Should You Unplug Devices When Not Using Them?

Unplugging your devices won't save as much electricity as you might think it does, but according to CNET, the phantom load generated by plugged in (but turned off) appliances can still account for up to 10% of your yearly electricity bill. According to the U.S. Department of Energy, as reported by CNET, depending on how many devices and appliances are used in your household, you could add up to an average of $100 of power expenses per year — simply by leaving your devices plugged in. That said, $100 per year is nothing to scoff at for many folks, and that cost could skew much higher in certain areas and in certain households.

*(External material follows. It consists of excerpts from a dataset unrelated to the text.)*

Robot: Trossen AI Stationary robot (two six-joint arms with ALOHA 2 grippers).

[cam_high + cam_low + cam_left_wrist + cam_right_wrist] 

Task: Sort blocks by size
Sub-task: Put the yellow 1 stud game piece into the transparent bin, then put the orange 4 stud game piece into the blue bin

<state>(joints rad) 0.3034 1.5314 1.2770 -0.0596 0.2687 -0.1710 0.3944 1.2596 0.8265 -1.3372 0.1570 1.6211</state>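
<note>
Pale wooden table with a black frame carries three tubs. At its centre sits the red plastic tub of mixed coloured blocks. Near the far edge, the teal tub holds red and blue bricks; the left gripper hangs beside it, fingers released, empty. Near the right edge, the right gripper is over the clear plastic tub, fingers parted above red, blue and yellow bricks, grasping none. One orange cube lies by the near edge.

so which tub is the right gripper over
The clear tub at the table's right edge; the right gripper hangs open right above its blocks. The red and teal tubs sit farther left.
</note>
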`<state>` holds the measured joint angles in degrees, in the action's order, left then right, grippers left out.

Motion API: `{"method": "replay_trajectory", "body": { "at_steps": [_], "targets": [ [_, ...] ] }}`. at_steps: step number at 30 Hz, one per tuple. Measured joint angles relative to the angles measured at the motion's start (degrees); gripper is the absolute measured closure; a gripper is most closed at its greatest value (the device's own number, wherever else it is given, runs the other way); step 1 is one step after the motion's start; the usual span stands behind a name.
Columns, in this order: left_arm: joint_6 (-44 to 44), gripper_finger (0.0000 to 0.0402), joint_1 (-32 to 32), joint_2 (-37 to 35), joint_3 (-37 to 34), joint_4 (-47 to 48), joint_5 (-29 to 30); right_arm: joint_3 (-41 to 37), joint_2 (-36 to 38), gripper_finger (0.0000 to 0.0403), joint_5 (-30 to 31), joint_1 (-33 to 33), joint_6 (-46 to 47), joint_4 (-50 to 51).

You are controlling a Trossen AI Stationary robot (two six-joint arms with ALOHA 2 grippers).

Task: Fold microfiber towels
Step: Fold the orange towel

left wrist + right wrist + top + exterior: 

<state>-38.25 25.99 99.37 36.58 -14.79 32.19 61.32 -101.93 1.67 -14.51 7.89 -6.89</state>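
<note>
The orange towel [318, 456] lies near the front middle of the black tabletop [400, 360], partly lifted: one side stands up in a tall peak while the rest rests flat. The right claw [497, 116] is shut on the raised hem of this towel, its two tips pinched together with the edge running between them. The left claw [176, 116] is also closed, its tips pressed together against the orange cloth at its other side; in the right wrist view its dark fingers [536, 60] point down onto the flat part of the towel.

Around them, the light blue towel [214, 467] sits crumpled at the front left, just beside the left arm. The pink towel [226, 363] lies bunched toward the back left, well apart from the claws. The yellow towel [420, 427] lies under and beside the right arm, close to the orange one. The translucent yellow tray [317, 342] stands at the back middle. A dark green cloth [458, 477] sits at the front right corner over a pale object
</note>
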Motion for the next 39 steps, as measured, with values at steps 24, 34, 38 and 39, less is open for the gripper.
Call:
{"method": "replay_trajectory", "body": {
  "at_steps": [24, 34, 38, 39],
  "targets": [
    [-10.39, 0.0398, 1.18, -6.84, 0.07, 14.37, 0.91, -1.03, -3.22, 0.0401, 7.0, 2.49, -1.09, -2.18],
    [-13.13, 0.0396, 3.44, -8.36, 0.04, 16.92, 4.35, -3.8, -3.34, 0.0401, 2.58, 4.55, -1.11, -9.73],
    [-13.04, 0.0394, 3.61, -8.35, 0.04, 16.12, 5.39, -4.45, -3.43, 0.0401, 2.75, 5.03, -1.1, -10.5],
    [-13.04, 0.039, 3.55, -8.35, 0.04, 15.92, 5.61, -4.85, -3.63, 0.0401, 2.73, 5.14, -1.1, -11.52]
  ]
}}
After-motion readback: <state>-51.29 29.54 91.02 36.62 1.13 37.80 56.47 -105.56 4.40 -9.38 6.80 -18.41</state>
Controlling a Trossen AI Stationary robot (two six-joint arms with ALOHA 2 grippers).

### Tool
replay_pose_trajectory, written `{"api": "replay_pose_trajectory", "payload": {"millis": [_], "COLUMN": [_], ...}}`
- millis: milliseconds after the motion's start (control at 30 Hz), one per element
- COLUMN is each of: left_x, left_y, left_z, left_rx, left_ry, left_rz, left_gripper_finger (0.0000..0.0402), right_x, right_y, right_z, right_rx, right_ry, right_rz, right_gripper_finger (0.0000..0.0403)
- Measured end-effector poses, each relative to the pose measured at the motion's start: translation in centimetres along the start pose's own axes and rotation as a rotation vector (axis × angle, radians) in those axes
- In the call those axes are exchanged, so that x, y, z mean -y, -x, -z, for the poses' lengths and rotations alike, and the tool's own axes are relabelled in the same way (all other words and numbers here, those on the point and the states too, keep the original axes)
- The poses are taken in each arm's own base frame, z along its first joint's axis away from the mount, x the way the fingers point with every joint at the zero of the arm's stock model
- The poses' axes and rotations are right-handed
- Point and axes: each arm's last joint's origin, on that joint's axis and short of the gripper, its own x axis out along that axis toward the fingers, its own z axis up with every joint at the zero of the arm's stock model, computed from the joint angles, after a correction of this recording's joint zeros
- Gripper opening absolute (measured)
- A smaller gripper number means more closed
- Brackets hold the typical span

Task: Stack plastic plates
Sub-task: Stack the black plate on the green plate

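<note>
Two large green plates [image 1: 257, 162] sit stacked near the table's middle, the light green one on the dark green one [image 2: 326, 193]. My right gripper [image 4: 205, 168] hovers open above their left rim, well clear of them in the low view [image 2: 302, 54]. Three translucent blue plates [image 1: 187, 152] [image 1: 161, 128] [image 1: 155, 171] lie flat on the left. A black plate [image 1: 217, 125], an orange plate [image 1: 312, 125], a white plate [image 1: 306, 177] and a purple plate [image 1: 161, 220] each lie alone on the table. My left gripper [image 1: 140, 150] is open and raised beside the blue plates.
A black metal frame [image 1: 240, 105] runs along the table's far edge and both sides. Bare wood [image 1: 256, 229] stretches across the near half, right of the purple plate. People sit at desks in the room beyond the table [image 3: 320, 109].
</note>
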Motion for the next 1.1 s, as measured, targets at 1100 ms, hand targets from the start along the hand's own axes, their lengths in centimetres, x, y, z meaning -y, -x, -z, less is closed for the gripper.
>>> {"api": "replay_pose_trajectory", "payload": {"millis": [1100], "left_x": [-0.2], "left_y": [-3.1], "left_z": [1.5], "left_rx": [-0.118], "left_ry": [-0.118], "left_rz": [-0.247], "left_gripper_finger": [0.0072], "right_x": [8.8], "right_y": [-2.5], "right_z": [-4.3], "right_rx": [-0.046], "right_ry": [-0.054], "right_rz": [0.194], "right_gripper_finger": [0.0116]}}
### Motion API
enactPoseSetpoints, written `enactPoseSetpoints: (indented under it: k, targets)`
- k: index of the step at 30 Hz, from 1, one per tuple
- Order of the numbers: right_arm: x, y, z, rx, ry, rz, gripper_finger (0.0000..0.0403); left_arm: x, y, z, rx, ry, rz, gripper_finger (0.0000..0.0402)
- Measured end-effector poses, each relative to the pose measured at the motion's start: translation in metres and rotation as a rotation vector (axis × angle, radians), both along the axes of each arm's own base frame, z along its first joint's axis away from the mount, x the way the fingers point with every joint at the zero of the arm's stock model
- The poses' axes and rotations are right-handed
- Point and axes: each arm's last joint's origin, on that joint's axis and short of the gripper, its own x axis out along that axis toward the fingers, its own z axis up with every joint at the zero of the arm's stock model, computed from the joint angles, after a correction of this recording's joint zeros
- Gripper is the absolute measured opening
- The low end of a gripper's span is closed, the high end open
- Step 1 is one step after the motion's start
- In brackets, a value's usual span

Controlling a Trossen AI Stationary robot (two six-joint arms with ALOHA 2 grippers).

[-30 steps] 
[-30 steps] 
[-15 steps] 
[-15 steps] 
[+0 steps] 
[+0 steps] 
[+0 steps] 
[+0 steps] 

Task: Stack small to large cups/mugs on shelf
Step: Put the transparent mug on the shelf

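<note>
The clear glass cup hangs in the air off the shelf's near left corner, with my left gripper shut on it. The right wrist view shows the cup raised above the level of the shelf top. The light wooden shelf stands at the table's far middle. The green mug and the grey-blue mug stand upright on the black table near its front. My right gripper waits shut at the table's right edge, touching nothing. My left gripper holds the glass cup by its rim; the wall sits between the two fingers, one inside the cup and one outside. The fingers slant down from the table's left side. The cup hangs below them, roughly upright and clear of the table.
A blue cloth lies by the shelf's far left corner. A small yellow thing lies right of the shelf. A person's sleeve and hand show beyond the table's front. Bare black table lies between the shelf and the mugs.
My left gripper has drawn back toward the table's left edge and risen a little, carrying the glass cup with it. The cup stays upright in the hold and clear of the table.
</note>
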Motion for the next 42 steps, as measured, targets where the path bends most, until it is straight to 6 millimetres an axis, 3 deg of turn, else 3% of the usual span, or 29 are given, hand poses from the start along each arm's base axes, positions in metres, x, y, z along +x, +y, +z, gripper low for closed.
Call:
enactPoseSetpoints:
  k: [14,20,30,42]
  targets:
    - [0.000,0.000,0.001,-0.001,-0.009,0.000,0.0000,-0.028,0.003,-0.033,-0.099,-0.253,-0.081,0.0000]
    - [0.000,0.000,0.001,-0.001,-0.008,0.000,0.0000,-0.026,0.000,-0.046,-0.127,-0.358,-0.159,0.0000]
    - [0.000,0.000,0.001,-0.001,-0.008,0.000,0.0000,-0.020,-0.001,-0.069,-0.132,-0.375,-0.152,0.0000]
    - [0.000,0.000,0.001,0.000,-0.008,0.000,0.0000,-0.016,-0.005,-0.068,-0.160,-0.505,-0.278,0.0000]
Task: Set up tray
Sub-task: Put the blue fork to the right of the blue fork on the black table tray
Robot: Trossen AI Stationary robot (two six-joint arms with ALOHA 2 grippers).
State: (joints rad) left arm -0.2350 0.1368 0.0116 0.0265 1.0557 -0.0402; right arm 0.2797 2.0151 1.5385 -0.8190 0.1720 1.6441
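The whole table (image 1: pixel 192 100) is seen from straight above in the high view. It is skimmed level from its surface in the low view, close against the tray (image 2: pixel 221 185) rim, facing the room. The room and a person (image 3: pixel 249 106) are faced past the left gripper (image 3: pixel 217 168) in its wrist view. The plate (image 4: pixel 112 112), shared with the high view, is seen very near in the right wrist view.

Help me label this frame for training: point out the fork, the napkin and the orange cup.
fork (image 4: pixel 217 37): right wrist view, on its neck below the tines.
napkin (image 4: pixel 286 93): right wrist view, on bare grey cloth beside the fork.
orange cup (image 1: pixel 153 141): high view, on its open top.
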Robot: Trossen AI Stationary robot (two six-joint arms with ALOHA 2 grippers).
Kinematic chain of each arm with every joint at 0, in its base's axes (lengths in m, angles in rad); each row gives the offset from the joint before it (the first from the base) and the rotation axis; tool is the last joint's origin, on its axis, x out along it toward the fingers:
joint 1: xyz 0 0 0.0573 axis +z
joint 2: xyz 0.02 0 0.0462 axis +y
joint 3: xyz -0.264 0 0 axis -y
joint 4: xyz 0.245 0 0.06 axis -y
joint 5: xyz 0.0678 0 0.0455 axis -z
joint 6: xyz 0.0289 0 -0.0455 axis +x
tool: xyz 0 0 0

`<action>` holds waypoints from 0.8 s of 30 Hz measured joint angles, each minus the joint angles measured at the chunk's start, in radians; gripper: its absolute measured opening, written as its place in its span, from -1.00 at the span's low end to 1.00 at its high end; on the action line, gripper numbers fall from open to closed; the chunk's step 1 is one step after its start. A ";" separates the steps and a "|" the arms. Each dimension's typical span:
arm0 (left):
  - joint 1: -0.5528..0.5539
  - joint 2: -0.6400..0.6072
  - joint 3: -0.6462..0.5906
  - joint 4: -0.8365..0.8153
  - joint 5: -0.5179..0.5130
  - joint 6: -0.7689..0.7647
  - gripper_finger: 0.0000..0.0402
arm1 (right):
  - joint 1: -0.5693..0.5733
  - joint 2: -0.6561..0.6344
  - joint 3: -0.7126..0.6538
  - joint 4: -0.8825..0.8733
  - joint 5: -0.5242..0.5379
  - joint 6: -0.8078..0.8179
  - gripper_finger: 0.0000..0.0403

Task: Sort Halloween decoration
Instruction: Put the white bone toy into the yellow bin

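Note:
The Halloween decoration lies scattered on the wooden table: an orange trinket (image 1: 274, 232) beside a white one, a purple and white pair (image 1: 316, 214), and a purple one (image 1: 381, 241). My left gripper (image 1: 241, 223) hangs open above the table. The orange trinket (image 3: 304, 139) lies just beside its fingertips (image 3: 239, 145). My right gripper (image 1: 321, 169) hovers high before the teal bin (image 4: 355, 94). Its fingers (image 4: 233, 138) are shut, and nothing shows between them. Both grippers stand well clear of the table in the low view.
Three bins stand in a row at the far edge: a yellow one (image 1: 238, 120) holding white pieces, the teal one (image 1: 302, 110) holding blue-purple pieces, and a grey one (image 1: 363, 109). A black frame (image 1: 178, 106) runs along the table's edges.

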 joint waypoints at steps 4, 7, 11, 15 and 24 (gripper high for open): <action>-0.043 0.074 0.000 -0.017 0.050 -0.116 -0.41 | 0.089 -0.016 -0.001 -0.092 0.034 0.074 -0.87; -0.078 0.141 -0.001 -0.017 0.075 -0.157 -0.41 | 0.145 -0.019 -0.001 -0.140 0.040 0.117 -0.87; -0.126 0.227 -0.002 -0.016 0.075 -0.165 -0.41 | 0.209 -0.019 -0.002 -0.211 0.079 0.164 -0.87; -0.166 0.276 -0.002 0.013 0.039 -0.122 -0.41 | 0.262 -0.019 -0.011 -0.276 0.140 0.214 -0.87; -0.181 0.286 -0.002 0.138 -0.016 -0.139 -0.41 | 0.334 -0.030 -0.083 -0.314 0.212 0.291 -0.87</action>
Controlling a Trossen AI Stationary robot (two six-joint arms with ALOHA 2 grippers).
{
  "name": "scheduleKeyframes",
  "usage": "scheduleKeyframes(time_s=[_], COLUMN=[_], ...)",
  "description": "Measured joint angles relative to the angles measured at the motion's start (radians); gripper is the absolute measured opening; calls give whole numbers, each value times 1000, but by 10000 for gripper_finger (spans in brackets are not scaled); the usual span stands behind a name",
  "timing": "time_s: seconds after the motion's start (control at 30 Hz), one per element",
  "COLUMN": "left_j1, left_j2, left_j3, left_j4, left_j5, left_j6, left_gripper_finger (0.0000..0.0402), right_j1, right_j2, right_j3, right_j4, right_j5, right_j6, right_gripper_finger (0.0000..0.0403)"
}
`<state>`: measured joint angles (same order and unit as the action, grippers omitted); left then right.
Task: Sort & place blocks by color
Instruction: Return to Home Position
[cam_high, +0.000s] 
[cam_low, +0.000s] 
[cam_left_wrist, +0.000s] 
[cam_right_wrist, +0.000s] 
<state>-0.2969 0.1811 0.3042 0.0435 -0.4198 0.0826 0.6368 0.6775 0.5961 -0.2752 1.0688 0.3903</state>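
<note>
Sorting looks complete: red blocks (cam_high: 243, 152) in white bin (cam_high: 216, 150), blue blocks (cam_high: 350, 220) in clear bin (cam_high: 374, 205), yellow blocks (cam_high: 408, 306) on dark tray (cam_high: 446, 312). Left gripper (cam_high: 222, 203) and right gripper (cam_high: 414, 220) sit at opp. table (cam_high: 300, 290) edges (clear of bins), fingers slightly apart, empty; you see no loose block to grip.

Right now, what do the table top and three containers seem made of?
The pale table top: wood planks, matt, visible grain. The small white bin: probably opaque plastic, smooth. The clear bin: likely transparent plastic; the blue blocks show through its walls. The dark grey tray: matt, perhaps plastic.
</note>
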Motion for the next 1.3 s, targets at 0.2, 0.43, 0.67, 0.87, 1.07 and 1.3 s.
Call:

But there's still a good reason that you may want to leave your devices plugged in overnight, and it comes down to convenience. Unplugging your devices when you're done using them and plugging them all back in when you want to use them again is, generally speaking, inconvenient. You probably don't want to unplug your refrigerator each time you finish cooking a meal, for instance. Speaking of appliances that are passively in use at all times of day, you might use an intricate smart home system that includes security and monitoring functions, and you wouldn't want to unplug them either. Additionally, many devices self-update when you're not using them, or are dependent on an internal clock in order to work properly, making it at least worth leaving them in their power-off mode instead of unplugging them entirely.

Alternative ways to save money on electricity

Phantom load aside, power load is something that everyone should be trying to decrease. This is an important personal initiative to decrease one's carbon footprint and as a means of saving money on electricity every year. There are plenty of small things that you can do in and around your home to decrease your electricity needs, and there are also certain appliances that are worth upgrading simply because the newer designs use less power. Back in February 2022, ENERGY STAR began offering a six-point plan to upgrade any home to meet its efficiency standards, which is estimated to save roughly $500 per year in power bills.

Another improvement that could be made to your home involves making your air conditioning unit as efficient as possible; ensure that each of your windows is perfectly sealed when shut, keep any ventilation shafts clear of dust and mold, keep doors open in your home, and keep your living space tidy so that air can flow through it efficiently.

If you've yet to replace lightbulbs around your home with smart LED lightbulbs, we recommend doing so. That said, you should invest into high-quality bulbs such as Philips Hue or Google Assistant-activated GE Lighting bulbs. Smart LED lights generally only eat around 5-10 watts per hour, versus incandescent lightbulbs than can eat anywhere between 50-100 watts per hour. Each bulb is different, so it's worth researching the best smart LED lightbulb for your exact needs.